Today was the day! I don’t remember much between waking up and getting on the plane, except being driven to the airport by the always generous Mr. P, and checking and waltzing through security (unlike a poor grandma and some brothas’ getting the though treatment). It was a classic example how why airport security is a sham. Either it is blindly random and you waste time searching poor little old ladies, or its profiling the wrong people; some completely benign African-Americans. Somehow, my social cloaking ability has always whisked me through unmolested.

The flight was tough, because I was working on a handful hours of sleep. I kept on wanting to fall asleep but if you sleep 5 hours during the day, you’re not going to sleep that night, and worse, not make it to your job in the morning. Also, the in flight movie was “Herbie: Reloaded”… and as a rule I don’t watch anything with Lindsey Lohan… or any of her cohort group. The couple sitting next to me was nice, but I think from somewhere in Eastern Europe… and not really “English speakers”. So I drifted in and out of consciousness, being woken up by the lumber mill of a man behind me. I mean, I know I snore, camping stories with friends and retreats with co-workers have alerted me to this by the heckling in the morning. But this guy… wow! I am happy to report, no screaming babies, drunken idiots, or scantily clad strippers like some of my past flights.

So as I debark the airplane, I am reminded of my father’s story of his first trip to the island as a young Air Force Airman in the 60’s. How it was like a magical, dreamland of light breezes and sweet air. I am rudely wrenched from his lovely memory by what I can only describe as vapor wall of sticky warmth. Ahh yes! Humidity; the bane of every Northwesterner. The place is lovely, but I’m in the midst of what I have termed “Air Travel Angst” or ATA if you will. ATA is simply being sick and tired of waiting in lines, being flung 30,000 feet in the air at 500 mph, sitting for over 5 hours and fighting streams of people like salmon spawning. I’m sure once I get all my ducks in row, settled in my hotel and eat something, I’ll be all smiles again!

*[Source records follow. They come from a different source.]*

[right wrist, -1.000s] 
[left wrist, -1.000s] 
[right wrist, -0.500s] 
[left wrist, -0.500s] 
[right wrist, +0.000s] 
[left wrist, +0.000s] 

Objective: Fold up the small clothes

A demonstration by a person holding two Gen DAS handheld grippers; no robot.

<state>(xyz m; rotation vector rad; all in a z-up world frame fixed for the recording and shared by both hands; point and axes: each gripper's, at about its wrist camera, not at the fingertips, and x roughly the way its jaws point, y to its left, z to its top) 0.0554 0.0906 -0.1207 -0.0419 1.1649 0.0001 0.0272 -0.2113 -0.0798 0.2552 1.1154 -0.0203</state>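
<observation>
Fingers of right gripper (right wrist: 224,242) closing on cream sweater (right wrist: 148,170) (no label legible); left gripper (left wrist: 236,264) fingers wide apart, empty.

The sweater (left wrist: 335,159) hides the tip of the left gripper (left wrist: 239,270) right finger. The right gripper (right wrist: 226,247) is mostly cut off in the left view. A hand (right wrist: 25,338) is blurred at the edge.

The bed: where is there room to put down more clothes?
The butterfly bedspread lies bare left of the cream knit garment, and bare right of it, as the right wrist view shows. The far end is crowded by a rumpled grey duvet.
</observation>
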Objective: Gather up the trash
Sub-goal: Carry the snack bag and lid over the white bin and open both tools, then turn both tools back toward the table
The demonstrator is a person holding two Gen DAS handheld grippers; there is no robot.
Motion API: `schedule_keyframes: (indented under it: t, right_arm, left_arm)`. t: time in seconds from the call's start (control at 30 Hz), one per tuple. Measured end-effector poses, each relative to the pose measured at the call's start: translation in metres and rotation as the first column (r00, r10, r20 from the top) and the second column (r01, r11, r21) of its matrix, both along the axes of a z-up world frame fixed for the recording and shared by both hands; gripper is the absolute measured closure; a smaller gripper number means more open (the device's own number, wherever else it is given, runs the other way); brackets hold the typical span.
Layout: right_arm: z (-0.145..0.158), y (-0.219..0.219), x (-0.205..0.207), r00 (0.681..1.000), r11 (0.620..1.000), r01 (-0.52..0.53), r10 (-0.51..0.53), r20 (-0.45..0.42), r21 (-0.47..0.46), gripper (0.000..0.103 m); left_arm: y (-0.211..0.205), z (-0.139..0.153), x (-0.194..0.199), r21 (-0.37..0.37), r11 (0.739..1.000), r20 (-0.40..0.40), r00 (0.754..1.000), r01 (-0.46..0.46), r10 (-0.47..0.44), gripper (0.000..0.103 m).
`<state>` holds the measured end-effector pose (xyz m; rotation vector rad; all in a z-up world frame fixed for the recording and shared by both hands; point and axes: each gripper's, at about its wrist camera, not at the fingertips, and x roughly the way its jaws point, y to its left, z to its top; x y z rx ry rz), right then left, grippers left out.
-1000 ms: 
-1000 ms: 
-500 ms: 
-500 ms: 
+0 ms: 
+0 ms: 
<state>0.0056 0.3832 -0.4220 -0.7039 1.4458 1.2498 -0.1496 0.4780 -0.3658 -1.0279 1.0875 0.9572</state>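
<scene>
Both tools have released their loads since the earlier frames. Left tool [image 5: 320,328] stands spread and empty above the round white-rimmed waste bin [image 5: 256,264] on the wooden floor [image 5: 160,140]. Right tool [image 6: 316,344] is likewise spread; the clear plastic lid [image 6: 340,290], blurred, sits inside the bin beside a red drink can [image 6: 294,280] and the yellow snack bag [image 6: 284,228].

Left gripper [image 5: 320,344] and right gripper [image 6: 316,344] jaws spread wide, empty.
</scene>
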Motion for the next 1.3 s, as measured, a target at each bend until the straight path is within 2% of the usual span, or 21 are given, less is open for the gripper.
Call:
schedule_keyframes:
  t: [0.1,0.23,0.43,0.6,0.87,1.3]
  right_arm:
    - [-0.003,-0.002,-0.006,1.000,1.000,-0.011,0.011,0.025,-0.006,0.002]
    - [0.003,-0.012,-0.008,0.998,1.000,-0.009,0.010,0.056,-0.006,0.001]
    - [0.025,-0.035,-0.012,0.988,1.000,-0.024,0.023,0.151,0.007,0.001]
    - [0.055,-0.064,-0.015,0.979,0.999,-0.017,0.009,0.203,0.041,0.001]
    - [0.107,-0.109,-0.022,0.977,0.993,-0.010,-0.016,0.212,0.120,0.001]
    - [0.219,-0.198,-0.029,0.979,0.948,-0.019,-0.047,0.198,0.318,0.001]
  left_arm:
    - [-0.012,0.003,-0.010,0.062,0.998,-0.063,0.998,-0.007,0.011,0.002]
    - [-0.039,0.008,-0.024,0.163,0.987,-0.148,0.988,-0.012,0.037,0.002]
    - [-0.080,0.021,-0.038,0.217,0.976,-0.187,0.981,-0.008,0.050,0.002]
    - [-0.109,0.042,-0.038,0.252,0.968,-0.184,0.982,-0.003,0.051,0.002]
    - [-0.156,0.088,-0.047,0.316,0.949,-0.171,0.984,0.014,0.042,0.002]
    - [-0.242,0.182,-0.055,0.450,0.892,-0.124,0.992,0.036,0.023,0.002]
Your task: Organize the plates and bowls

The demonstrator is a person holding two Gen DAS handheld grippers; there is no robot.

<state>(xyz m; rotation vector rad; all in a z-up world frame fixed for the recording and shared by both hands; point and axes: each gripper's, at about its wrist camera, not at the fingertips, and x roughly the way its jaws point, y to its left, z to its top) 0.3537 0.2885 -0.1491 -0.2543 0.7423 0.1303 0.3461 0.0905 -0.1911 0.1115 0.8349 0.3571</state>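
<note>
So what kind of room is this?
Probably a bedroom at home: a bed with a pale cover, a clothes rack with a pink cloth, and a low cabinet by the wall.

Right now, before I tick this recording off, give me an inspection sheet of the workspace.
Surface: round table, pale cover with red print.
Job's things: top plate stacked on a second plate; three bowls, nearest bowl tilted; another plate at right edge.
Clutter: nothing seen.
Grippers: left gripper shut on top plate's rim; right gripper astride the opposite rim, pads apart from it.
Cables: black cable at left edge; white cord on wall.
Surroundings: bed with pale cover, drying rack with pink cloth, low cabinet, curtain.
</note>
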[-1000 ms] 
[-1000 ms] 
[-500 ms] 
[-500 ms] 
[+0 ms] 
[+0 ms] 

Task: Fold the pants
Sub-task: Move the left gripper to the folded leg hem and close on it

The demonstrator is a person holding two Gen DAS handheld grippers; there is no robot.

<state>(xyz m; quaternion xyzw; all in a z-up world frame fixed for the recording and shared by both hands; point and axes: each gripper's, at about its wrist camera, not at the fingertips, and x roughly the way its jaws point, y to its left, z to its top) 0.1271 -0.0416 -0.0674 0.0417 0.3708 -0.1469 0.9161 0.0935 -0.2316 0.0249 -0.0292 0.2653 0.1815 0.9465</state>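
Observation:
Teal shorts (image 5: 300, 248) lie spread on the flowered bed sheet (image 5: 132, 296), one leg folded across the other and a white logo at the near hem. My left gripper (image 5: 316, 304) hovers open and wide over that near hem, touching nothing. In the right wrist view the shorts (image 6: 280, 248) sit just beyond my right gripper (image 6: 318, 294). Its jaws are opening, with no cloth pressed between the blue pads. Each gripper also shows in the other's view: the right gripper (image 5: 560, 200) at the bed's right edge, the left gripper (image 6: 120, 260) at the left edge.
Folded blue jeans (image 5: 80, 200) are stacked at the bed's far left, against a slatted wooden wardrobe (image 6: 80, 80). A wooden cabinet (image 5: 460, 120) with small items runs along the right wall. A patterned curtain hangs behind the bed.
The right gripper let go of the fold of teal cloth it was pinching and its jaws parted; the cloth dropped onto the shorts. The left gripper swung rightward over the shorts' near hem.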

And sure enough I am… one Hawaiian burger and several Mai Tais later (my new favorite drink) I’m a brand new man.

Monday, September 19, 2005

Coming Soon: Island Adventure Blog

As most of you know (and I'm sure I've been obnoxious about it) I'll be heading to the remote island of Kauai, Hawaii in a few days. I know I'll only have a dial-up account at the hotel, but I'll try to blog as much as possible and include many pictures.

Yesterday I proved to myself that if I'm interested enough in something I can be remarkably through and organized! I have this sweet spreadsheet with sections on attractions, beaches, historical sights and hiking spots.

I like to think of myself as the quintessential road warrior and traveler, but this trip is a bit more than I've undertaken (Ada: real word? is undertook worse?) in the past. I'm a tad nervous about flying over 3,000 miles of water instead of grade A, 100% American heartland. But I'm sure it'll be quite the adventure, and knowing me once my lungs are filled with island air and my eyes filled with exotic scenes, I'll be in 7th heaven.

Until then check out these pictures!

Friday, September 16, 2005

Heathers and the Cars They Drive....

Well, as promised, I should officially put down in words how "Heather" and her associated entourage came to be. It actually started, well before my time, with my friends, but it evolved into something else over time.

As legend has it, Julian (may he rest in peace... or enjoy all his time with his girlfriend since we obviously are a horrible and distracting influence on him), was driving with Phil down 2nd St in Seattle, when he looks over and notices a gal in the car next to them. He thinks he knows this girl, so he rolls down his window and yells out "Hey Heather!" Well the gal turns around and it is NOT Julian's friend Heather, but shares alot of common characteristics, a blond, 20 something female, and for the sake of the story, let's just say she drives a Jetta (more on that later). What makes this stick out in my friends mind is the complete confusion on this pseudo-Heather's face. She really wants to be Heather, but knows she isn't. This gives Julian an idea to repeat this to innocent, unsuspecting women on street corners or in cars stopped at lights. Any place that there is a small window of time to interact, and then be gone in a flash. I was there one night when he did this, and it never failed. All the ladies thought, for just the briefest of moments that their names were Heather and they would wave back instantly, but then get very very confused. Yeah, it was immature, but it's what guys do in their early to mid-twenties. Still brings a grin to my face. So that's how Heather started.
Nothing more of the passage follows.